■ **What is needed**: From the first line of the data below, repeat each line exactly until you reach the line with "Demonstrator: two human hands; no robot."; include that line too.

*** Opening Supplied information ***

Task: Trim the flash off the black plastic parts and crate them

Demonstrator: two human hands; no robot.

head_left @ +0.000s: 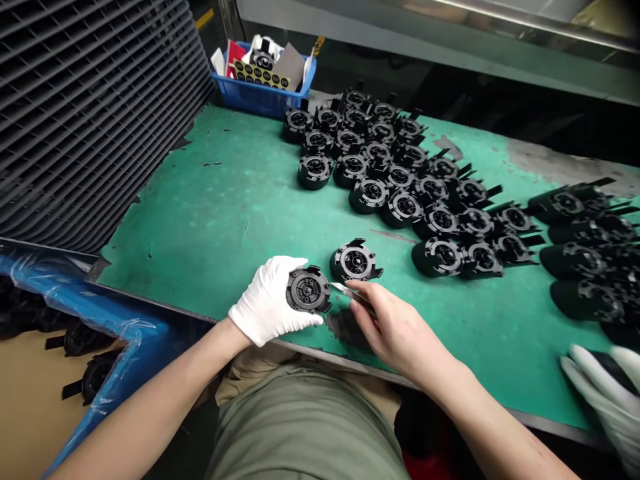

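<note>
The left hand (270,297), in a white knitted-looking glove, grips a round black plastic part (309,290) by its edge, face up, showing concentric rings, moulded ribs and small tabs around the rim. The bare right hand (387,320) pinches a slim, pale-tipped tool (345,289) between thumb and forefinger, its point angled at that part's rim; blur there leaves it unclear whether the two touch.

Taking the held part as the dial's centre, a similar black piece (355,261) with a notched, glossier ring sits at two o'clock on the smooth, scuffed green tabletop (220,200). Beyond it, from one to three o'clock, stand rows of squat black cylinders (373,193) with flat upright tabs.

Towards twelve, a blue plastic bin (250,97) holds paper scraps and a gold sheet of round black labels (263,75). At ten o'clock rises a black slatted stack (100,113), ridged like louvres. Between eight and nine lies a film-draped blue rim (145,330). Past three o'clock, another person's gloved hand (600,393) curls around something dark.
</note>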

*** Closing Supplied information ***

■ **Answer area**:
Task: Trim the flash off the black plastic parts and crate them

Demonstrator: two human hands; no robot.

This exercise requires nothing more.